1. Tool execution errors
The most common case. A tool you defined raises an exception. Maybe the network failed, maybe a file doesn't exist, maybe the database returned an error.
The wrong way is to let it propagate:
# DON'T DO THIS
for call in message.tool_calls:
result = tool_registry[call.function.name](**call.function.arguments)
# If this raises, the entire loop diesThe right way is to catch it and return the error as a tool observation:
for call in message.tool_calls:
try:
result = tool_registry[call.function.name](**call.function.arguments)
content = str(result)
except Exception as e:
content = f"ERROR: {type(e).__name__}: {e}"
messages.append({
"role": "tool",
"content": content,
"tool_call_id": call.id,
})Now the model sees the error, can reason about it, and can try a different approach. Models are surprisingly good at recovering from clear error messages, especially if the message includes which arguments failed.
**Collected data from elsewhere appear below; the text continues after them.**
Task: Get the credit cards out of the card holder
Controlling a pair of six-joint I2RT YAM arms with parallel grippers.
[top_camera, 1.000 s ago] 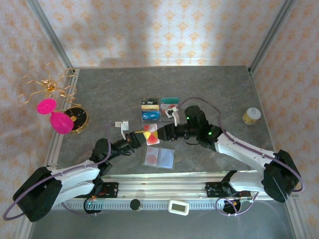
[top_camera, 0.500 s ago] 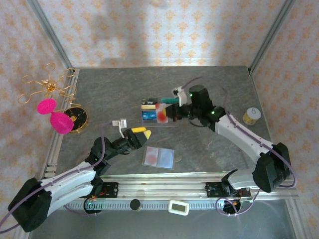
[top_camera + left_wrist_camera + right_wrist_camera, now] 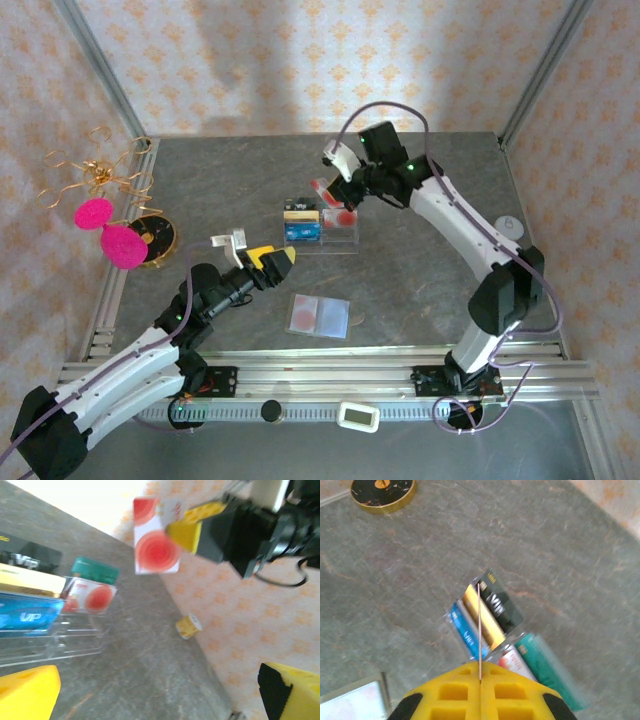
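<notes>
Top external view: the card holder (image 3: 318,315) lies open on the table (image 3: 200,180) between the arms, near the left gripper (image 3: 274,260), whose jaws are spread wide with nothing between them. Farther back, the right gripper (image 3: 480,674) is clenched on a red-blotched card (image 3: 155,542), held in the air above the clear tray (image 3: 345,243).

Colours on my feeds right now: the credit card (image 3: 155,542) is white with two round red blotches, and the right gripper (image 3: 480,672) has bright yellow pads (image 3: 452,692). Over in the clear tray (image 3: 75,647) I've got a black card (image 3: 501,605), gold card (image 3: 490,625), blue card (image 3: 464,630) and teal card (image 3: 547,667). The card holder (image 3: 318,316) is pale bluish with a reddish patch. The table (image 3: 400,300) is grey marbled, and the walls (image 3: 300,70) are cream with an orange damask print.
</notes>
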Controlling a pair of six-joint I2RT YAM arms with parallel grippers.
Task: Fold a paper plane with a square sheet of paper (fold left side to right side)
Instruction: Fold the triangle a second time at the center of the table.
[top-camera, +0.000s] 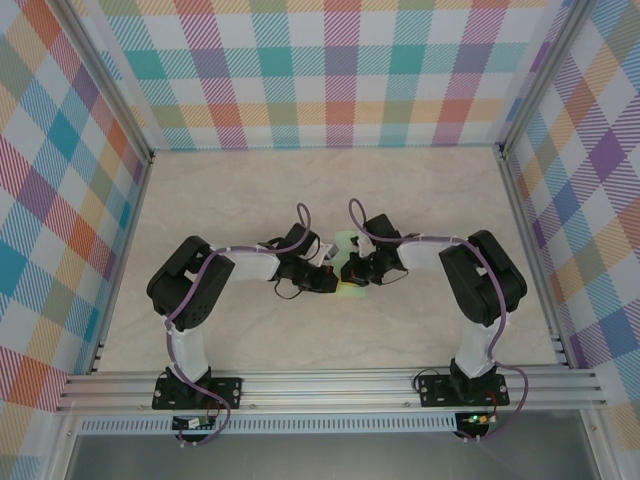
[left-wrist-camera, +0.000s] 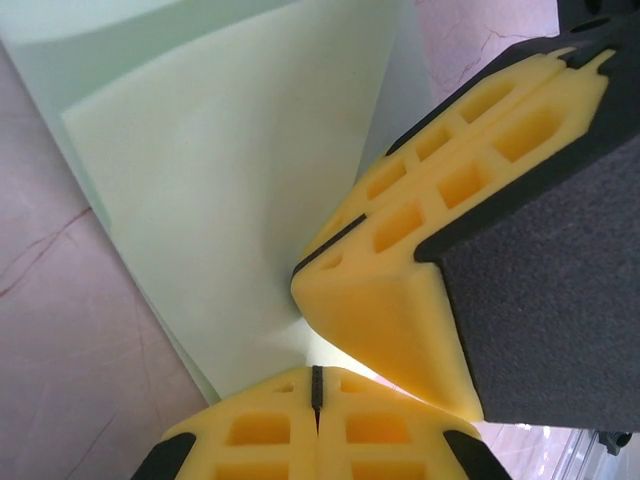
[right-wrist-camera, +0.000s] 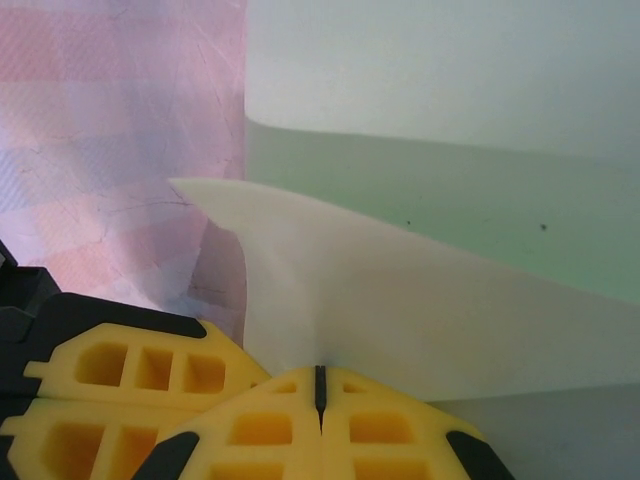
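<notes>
The square sheet of paper (top-camera: 347, 243) is pale green and lies at the table's middle, mostly hidden under both wrists. In the left wrist view the paper (left-wrist-camera: 220, 200) shows two overlapping layers that run down into my left gripper (left-wrist-camera: 318, 372), which is shut on its near edge. My right gripper (left-wrist-camera: 305, 285) comes in from the right, its tip against the same sheet. In the right wrist view a pointed pale flap (right-wrist-camera: 400, 300) rises from my right gripper (right-wrist-camera: 320, 372), which is shut on it. The left fingers (right-wrist-camera: 120, 370) sit beside it. Whether the paper has a paper plane's shape is hidden.
In the top view my left gripper (top-camera: 325, 280) and right gripper (top-camera: 352, 272) meet tip to tip. The marble-patterned table (top-camera: 300, 190) is walled by checked panels (top-camera: 320, 70) at the back and both sides. A metal rail (top-camera: 330, 385) carries the arm bases along the near edge.
</notes>
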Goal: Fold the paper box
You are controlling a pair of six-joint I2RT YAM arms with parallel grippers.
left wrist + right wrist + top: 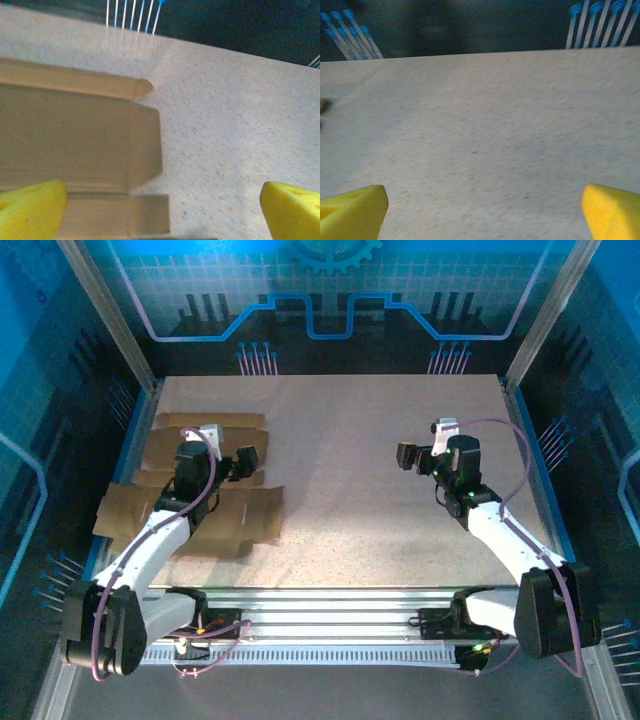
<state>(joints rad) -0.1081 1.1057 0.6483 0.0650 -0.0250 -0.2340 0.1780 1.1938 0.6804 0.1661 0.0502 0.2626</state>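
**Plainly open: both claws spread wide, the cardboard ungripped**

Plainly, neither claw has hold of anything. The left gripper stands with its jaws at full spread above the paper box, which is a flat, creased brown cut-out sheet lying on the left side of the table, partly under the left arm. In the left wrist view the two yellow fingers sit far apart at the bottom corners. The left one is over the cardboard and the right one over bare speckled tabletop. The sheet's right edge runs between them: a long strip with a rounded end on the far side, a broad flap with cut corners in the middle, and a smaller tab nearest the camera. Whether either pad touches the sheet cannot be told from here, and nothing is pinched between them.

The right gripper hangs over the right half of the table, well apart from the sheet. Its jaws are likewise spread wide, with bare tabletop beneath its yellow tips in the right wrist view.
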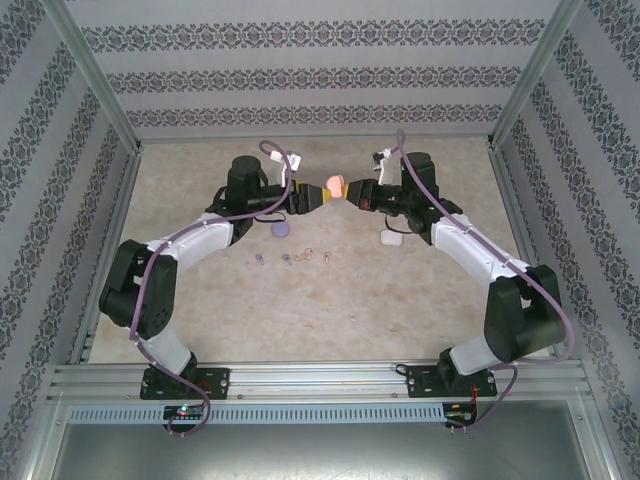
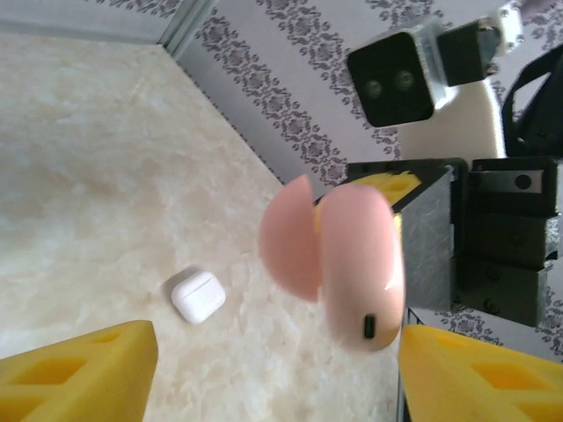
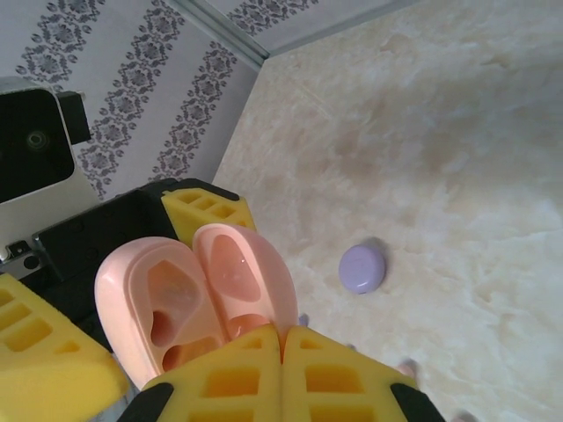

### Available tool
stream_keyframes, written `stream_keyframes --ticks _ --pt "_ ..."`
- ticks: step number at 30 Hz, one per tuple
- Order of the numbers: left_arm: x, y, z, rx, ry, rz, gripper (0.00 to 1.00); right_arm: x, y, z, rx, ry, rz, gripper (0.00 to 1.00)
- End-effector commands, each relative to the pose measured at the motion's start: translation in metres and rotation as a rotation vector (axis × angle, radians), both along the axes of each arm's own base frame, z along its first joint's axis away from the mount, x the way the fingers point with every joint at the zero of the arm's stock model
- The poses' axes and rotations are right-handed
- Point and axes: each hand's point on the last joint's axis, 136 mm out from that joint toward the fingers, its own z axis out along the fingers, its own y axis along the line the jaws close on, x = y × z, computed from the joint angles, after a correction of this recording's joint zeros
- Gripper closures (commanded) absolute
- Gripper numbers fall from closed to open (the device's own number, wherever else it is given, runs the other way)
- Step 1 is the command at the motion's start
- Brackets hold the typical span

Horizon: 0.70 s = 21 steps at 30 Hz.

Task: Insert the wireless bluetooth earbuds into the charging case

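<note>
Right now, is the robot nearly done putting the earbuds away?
Not nearly. Done: the pink case is open, but its slots look empty. In hand: the right gripper holds that case in the air, with the left gripper open beside it. Left: the tiny earbuds lie on the table, and the purple case and white case sit there looking shut.

pink case (image 3: 189,303) | purple case (image 3: 362,268) | white case (image 2: 198,296) | table (image 1: 420,300) beige, marbled | walls (image 1: 300,60) pale, dark floral stripes | earbud (image 1: 260,259) seemingly purple
</note>
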Motion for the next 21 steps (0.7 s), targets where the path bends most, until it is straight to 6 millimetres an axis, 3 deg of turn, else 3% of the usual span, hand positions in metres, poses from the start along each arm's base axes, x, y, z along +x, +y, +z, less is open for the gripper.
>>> stream_keyframes --ticks 1,11,21 --pt "-0.002 0.014 0.026 0.046 -0.079 -0.014 0.23 0.007 -0.006 0.011 -0.054 -0.061 0.009 1.00" --pt "-0.017 0.021 0.007 0.277 -0.023 -0.244 0.20 0.003 -0.010 -0.006 -0.298 -0.110 0.195 1.00" --pt "-0.033 0.017 -0.003 0.318 0.080 -0.436 0.27 -0.012 -0.007 -0.023 -0.395 -0.110 0.306 1.00"
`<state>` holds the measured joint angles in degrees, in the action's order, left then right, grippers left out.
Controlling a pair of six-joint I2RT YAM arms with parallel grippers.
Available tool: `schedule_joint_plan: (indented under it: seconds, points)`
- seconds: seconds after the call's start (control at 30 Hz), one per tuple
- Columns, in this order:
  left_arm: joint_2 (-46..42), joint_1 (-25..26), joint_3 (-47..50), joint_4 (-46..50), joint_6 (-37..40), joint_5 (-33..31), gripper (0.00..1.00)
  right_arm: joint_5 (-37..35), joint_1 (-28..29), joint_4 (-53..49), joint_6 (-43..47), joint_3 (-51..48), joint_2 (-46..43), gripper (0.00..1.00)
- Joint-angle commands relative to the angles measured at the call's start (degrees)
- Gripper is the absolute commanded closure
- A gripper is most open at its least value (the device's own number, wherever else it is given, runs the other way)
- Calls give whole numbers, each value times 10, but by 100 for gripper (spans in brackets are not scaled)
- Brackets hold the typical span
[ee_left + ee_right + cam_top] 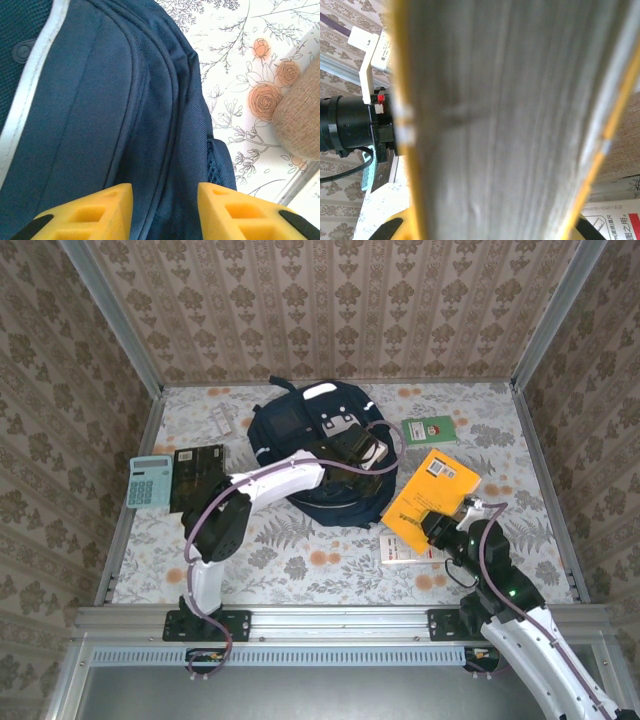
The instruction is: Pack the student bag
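The student bag [300, 445], a navy-blue backpack with a white stripe, lies flat at the middle of the table. My left gripper [368, 452] hovers over the bag's right side. In the left wrist view its yellow fingers [100, 210] stand apart, so the gripper [165, 192] is open, with the bag's seams and fabric [115, 125] just below and nothing between them. My right gripper [440, 528] is shut on a thick yellow book [432, 492], held tilted to the right of the bag. The book's page edge [500, 120] faces the right wrist camera.
A white booklet [400, 548] lies under the yellow book. A green booklet [428, 430] sits right of the bag's top. A teal calculator [150, 482] and a black flat item [197, 477] lie at the left, a small white packet [222, 422] behind them. Metal rails edge the table.
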<state>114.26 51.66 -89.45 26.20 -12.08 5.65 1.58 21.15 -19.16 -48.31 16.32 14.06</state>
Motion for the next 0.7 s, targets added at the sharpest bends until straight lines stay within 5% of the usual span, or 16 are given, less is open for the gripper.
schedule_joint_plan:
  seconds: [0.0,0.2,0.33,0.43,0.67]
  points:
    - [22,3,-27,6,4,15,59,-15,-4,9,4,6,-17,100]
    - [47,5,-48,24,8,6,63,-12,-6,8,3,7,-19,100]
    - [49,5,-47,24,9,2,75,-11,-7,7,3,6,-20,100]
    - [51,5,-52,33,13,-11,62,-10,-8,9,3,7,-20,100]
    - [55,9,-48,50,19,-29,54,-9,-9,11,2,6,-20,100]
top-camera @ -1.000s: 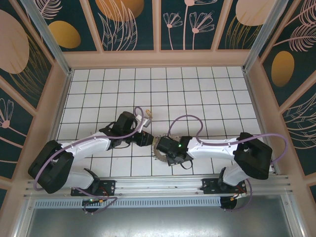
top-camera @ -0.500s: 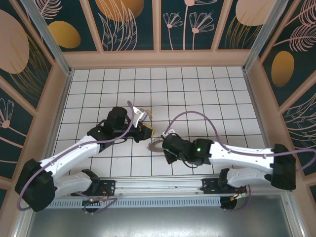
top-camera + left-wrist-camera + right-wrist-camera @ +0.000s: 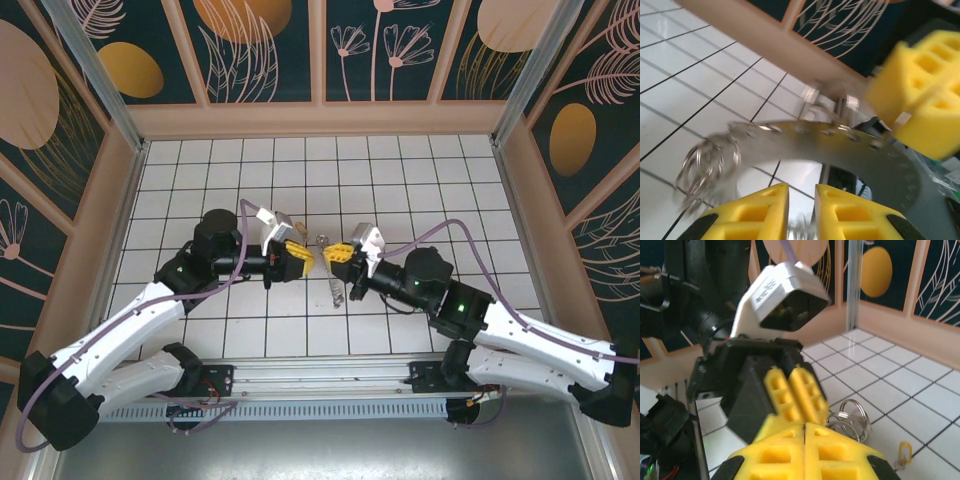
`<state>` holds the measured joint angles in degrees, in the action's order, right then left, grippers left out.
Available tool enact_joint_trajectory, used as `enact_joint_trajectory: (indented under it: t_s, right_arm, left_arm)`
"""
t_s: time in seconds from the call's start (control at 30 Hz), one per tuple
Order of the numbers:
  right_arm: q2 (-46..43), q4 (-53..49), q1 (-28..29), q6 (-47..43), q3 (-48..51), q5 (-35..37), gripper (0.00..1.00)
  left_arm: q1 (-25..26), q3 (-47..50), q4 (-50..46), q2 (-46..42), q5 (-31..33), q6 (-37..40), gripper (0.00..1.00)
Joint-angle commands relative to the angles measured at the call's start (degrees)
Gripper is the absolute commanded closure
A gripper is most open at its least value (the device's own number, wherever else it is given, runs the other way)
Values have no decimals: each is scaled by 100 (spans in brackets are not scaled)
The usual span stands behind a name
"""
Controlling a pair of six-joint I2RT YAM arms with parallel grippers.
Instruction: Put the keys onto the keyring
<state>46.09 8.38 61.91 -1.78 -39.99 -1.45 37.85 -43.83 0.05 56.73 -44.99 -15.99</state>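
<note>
1. Left wrist view: keyring (image 3: 840,150) held above the table (image 3: 700,80), its right end pinched in the right claw (image 3: 907,117), whose pads are pressed together.
2. Left claw (image 3: 801,212) just below the band, narrow slit; cannot tell if it grips anything.
3. Keyring: flat grey band, wire loops (image 3: 705,165) at its left end, blurred.
4. Tiny tan key (image 3: 903,452) lies on a tile.

I work over a white tiled floor (image 3: 420,170) with dark grid lines, fenced by tan wooden rails (image 3: 320,120) and teal wall panels (image 3: 400,50) painted with pale plants.
</note>
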Motion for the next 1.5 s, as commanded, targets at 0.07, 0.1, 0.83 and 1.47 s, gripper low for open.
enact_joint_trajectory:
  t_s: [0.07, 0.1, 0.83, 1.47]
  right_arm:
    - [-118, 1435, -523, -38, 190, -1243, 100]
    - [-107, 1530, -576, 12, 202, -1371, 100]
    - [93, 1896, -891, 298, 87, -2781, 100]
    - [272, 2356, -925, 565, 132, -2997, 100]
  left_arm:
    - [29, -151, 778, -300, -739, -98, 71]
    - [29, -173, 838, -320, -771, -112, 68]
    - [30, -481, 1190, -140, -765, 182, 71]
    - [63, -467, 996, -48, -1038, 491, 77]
2. Hallucinated tool names
The model invents a tool that doesn't exist. This happens more often than you'd expect, especially with smaller models.
for call in message.tool_calls:
name = call.function.name
if name not in tool_registry:
messages.append({
"role": "tool",
"content": f"ERROR: Tool '{name}' does not exist. Available tools: {list(tool_registry.keys())}",
"tool_call_id": call.id,
})
continue
# ... execute as normal ...Listing the available tools in the error message is the key part. Without it the model often invents a different nonexistent tool on the next turn. With it, the model usually picks a real one.
3. Bad arguments
The model calls a real tool with wrong or malformed arguments. Maybe a required field is missing, maybe a string was passed where an integer was expected.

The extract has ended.